Did I Like It: I’ve seen the movie twice now—once to let it all wash over me, and a second to take more diligent notes for the soon-to-be-recorded episode of Beyond the Cabin in the Woods—and I’m happy to report it is not only pretty good, it is largely very good, and I’m not damning it with faint praise. It’s easily Tim Burton’s best film since they started beginning years with the number “2” and likely his best film since Ed Wood (1994). Keaton is brilliant again in the role, this time completely game for the prospect of re-visiting his 80s triumphs***. Ryder is a delight as Lydia, perpetually bewildered by the scope of her life thirty-plus years after first deciding she can see ghosts. O’Hara can do almost anything, and once again does effortless work to steal every scene she graces. Newcomer Jenna Ortega does something I didn’t think the film would be capable of and creates a new character out of Astrid, when the film would have likely been forgiven for just making Lydia’s daughter a 1:1 translation of the mother.
That’s the most delightful surprise in the film: for being a legacy sequel, the film is largely disinterested in fan service beyond the obligatory. Belafonte’s “Day-O (The Banana Boat Song)” makes the briefest of appearances, but the needle drops are all trying to forge something of a new path. The original film’s secret strengths were its army of strange and unusual**** dead people, and the fact that its depiction of the afterlife is a near Kafkaesque exploration of the bureaucratic.
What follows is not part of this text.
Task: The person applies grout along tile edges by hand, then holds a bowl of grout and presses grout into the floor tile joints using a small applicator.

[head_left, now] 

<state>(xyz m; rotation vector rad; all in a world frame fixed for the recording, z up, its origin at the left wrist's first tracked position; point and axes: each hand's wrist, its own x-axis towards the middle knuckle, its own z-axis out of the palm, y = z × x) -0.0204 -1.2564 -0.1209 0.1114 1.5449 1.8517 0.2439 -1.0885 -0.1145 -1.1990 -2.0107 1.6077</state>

Both elements are in full force here.
In fact, the only real complaint I have about the film is one I didn’t think I was going to have going into the theater. Elfman’s score is just a rehashing of tracks from the original, with a menu of new noises added into the mix. I wanted more here, but then I realized it has been a very, very long time since Elfman wrote a really memorable score. Burton stepped up to the plate here, but it’s just a bit disappointing that Elfman didn’t do the same thing.
*It was never more profound than immediately after seeing The Flash (2023), around the time this film was already in production. I probably had that thought more than a few times during the endless series of stops and starts in the process. I am happy to report that the film doesn’t end with Betelgeuse being exorcised and being replaced by a different kind of Betelgeuse played by George Clooney. Had they pulled that trick again, I would not have been okay, and I said so.
**Sometimes called the Multiplicity (1996) amplifier, wherein a film is inherently better
***Man, the more that I think about The Flash, the more I have problems with it, huh?
****Apparently I tripped into more fan service in that sentence than the film is interested in for its runtime.